__Work instructions__. Tally the lines below that contain the word "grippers", then give the tally and nothing more.
Provided data: Begin
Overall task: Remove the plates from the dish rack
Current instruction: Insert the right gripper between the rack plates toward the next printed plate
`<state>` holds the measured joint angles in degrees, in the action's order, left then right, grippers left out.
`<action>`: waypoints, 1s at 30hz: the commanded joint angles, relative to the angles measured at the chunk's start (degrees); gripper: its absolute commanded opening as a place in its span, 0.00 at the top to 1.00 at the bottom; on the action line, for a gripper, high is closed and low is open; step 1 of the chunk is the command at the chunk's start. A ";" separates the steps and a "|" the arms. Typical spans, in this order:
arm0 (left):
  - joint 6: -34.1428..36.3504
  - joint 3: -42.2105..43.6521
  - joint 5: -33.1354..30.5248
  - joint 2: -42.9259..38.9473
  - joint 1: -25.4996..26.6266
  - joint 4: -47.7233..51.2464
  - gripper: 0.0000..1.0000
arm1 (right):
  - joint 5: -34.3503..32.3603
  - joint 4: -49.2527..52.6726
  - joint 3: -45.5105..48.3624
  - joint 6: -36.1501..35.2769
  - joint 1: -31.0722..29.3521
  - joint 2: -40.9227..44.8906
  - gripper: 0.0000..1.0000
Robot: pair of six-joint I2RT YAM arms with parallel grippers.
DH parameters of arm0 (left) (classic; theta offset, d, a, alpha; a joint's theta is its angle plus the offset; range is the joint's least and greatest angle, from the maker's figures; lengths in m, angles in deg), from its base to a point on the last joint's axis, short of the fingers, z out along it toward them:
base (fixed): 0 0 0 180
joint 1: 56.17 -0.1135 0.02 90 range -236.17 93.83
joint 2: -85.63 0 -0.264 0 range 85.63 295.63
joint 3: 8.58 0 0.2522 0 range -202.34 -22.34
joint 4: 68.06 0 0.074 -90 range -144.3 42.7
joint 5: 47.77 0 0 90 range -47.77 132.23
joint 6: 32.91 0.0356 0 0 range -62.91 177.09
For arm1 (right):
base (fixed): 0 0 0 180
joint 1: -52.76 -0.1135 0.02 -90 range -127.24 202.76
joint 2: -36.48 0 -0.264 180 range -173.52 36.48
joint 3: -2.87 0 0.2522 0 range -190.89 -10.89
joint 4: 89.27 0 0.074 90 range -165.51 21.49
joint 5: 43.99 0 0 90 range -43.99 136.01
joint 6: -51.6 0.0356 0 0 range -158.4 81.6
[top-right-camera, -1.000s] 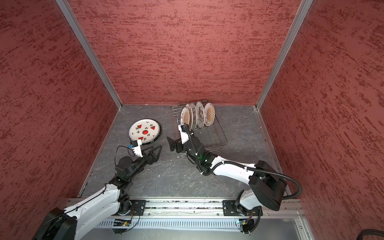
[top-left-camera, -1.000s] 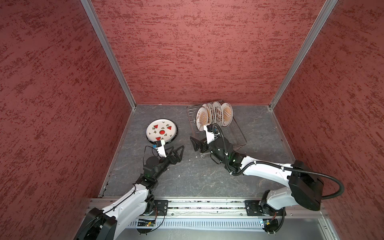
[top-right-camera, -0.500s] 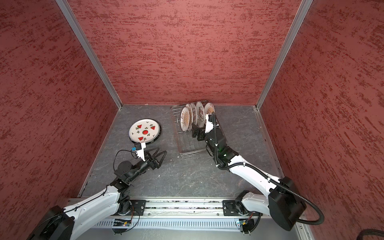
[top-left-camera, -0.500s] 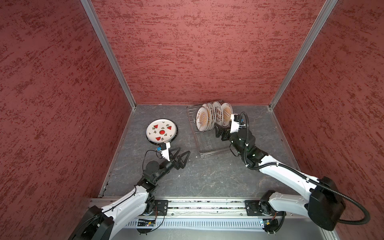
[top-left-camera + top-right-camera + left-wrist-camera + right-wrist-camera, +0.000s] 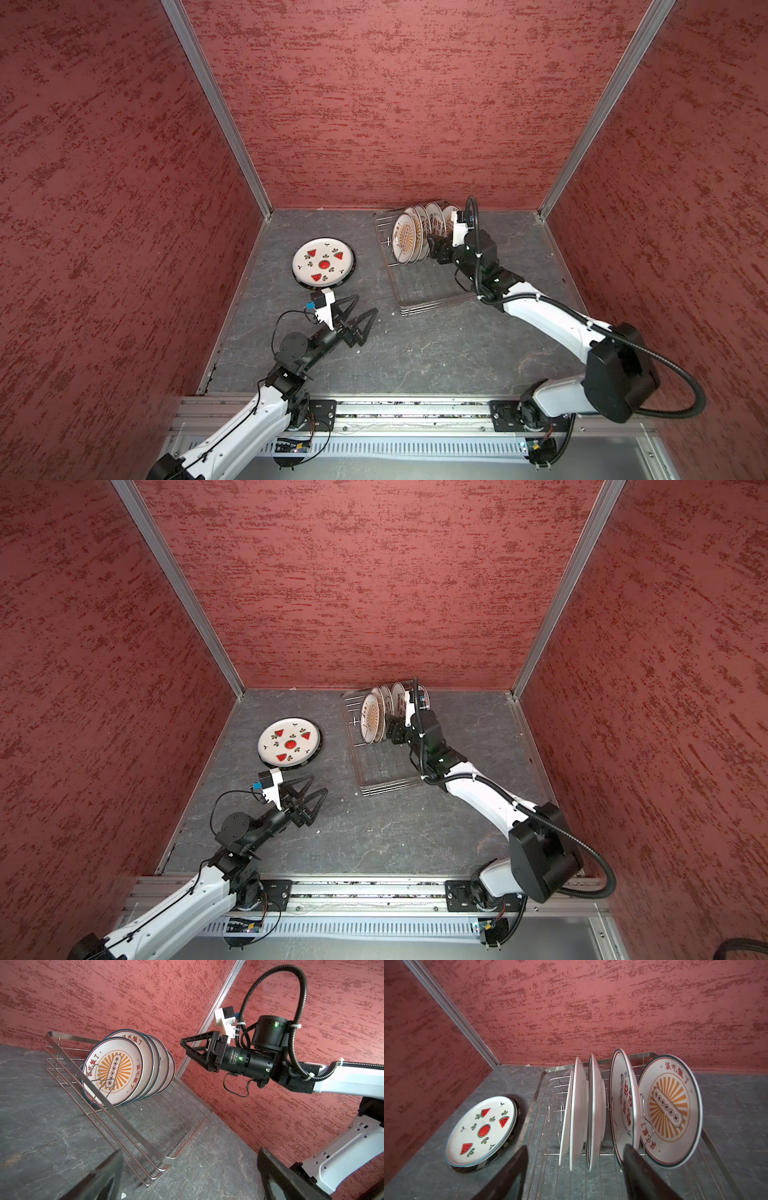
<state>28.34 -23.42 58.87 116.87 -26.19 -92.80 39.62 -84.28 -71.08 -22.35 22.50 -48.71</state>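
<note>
1. Both top views show the dish rack (image 5: 436,302) by the bench's (image 5: 415,353) back edge, with plates (image 5: 409,241) standing in its far end.
2. Only the right wrist view shows the right tool (image 5: 575,1147) partly open and holding nothing.
3. The left wrist view shows it just short of the plates.
4. The left tool (image 5: 365,304) hangs wide open and empty near the flat watermelon plate (image 5: 323,262).

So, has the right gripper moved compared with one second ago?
Yes. The right gripper was at the near left edge of the rack; now it is farther back and right, over the rack, just beside the standing plates.
</note>
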 commanded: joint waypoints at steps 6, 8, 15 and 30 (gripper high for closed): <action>1.17 -2.16 3.30 7.08 0.87 -2.33 0.01 | -1.58 7.37 -9.60 -0.54 0.67 -8.52 0.57; 1.25 -2.60 3.61 8.95 1.03 -3.08 0.01 | -3.41 8.65 -11.33 -0.89 0.73 -10.09 0.61; 0.14 -4.37 4.16 11.82 1.64 -1.58 0.01 | -7.51 10.08 -14.10 -1.73 0.72 -13.73 0.70; 0.92 -4.72 2.45 11.90 2.01 -0.17 0.01 | -17.13 14.93 -23.46 -0.76 -0.75 -23.65 0.77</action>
<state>28.47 -26.74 61.34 128.85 -24.59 -92.83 27.42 -71.58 -91.64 -22.78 22.28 -70.72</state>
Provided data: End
__Result__. 2